고준위방사성폐기물 심지층 처분 대상 암종으로 고려되는 화강암에서 방사성핵종의 장기 거동특성을 이해하기 위한 연구의 일환으로 KURT (KAERI Underground Research Tunnel) 화강암에 존재하는 우라늄의 용출특성에 대한 연구를 수행하였다. 반응 시작 후부터 10일 동안의 반응기간 중 다른 반응용액에 비해 $CO_3{^{2-}}$ 농도가 높은 $UD-CO_3$ 및 UD-Bg 반응용액에서 우라늄의 용출량이 다소 급격하게 증가하였다. 또한 Na 또는 Ca가 다량 함유된 반응용액에서 반응 60일 이후 우라늄 용출량이 다소 급격히 증가하였다. 각 반응용액에 의한 반응 270일까지의 우라늄의 용출량은 $UD-CO_3$ ($44.61{\mu}g{\cdot}L^{-1}$), UD-Bg($41.01{\mu}g{\cdot}L^{-1}$), UD-Na ($26.87{\mu}g{\cdot}L^{-1}$), UD-Ca ($20.26{\mu}g{\cdot}L^{-1}$), UD-CaSi ($17.03{\mu}g{\cdot}L^{-1}$), UD-Si ($10.47{\mu}g{\cdot}L^{-1}$)으로 지속적으로 증가 하였으나, 반응 270일 이후 우라늄 용출량은 점차 감소하는 경향을 나타낸다. 이는 화강암 시료 내에 존재하는 우라늄이 반응용액과 상호반응에 의해 최대 용출될 수 있는 한계에 도달하였기 때문으로 판단된다. 우라늄 용출은 혼합된 반응용액 내의 $CO_3{^{2-}}$ 존재와 수질의 지화학적 유형에 따라 우라늄의 용출 농도 및 용출 최대치가 나타나는 시점이 다르게 확인되었다. 이는 시료와 반응용액의 상호반응 과정에서 용존이온의 영향에 의해 화강암시료와 반응용액 사이에 반응속도의 차이가 발생하는 것으로 판단된다.

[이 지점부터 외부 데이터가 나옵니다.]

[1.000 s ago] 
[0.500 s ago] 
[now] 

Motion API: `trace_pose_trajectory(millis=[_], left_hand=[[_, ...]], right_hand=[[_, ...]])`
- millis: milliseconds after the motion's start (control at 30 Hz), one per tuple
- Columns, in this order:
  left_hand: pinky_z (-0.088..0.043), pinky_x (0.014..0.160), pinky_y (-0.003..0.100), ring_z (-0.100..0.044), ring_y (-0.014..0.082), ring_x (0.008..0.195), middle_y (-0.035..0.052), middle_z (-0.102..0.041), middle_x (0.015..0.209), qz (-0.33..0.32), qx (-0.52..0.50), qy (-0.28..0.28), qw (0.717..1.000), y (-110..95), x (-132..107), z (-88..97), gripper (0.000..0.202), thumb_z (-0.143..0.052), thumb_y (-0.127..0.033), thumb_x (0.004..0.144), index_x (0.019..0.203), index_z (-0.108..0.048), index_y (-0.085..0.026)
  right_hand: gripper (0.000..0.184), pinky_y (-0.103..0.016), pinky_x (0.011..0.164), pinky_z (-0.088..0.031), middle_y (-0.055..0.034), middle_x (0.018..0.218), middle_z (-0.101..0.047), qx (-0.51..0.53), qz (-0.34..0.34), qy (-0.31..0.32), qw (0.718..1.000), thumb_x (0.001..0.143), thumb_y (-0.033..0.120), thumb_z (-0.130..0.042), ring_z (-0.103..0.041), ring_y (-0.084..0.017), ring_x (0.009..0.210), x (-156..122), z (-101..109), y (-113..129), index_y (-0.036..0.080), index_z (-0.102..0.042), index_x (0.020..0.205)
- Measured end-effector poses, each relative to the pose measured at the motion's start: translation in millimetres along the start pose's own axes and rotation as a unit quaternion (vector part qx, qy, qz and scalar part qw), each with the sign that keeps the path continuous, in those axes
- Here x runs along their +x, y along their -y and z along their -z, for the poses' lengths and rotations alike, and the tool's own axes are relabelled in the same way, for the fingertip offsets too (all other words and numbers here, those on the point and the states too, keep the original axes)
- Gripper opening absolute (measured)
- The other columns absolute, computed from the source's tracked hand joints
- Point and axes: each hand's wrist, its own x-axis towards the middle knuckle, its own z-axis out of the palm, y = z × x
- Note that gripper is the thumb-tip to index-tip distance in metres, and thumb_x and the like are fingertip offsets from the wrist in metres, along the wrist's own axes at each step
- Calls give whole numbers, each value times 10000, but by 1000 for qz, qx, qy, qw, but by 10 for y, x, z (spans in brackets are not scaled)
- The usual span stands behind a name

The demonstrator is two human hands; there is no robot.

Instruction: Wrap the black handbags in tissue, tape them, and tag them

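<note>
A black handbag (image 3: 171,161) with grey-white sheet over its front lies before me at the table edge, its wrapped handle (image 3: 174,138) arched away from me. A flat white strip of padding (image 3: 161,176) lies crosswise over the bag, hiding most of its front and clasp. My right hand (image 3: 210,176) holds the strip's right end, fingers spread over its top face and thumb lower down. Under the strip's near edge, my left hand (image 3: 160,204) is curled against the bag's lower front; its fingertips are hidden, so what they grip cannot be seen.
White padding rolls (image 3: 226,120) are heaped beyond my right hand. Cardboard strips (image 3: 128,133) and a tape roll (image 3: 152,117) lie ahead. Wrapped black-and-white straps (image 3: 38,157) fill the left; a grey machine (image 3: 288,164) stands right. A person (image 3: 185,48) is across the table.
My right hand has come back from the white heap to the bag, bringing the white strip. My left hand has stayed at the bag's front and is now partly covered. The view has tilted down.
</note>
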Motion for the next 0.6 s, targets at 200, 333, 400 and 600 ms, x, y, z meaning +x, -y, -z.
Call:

In order to understand the long-term behavior of radionuclides in granite environments, geochemical behavior characteristics of uranium in granitic host rock of KURT (KAERI Underground Research Tunnel) were investigated by dissolution experiment with different reaction time and solutions. In the dissolution experiment, significantly increased dissolution levels of uranium from granite powder samples were identified during the reaction time of 0~10 days for reaction solutions ($UD-CO_3$ and UD-Bg) containing a large amount of $CO_3{^{2-}}$. On the other hand, significantly increased dissolution levels of uranium were also identified for reaction solutions containing Na and Ca after 60 days. Dissolution of uranium continuously increased in reaction solutions of $UD-CO_3$ ($44.61{\mu}g{\cdot}L^{-1}$), UD-Bg ($41.01{\mu}g{\cdot}L^{-1}$), UD-Na ($26.87{\mu}g{\cdot}L^{-1}$), UD-Ca ($20.26{\mu}g{\cdot}L^{-1}$), UD-CaSi ($17.03{\mu}g{\cdot}L^{-1}$), and UD-Si ($10.47{\mu}g{\cdot}L^{-1}$) in the experimental period of ~270 days. However, after day 270, dissolution of uranium showed a decreasing tendency. This is thought to have occurred because existing uranium in granite samples reached the limit of dissolution by interaction with reaction solutions. Concentrations of dissolved uranium and points of maximum concentration value were found to differ depending on the $CO_3{^{2-}}$ presence in the mixed reaction solution and on the geochemical type of the water. It is estimated that differences in the reaction rate between the granite sample and the reaction solution are due to the influence of dissolved ions in the reaction solution.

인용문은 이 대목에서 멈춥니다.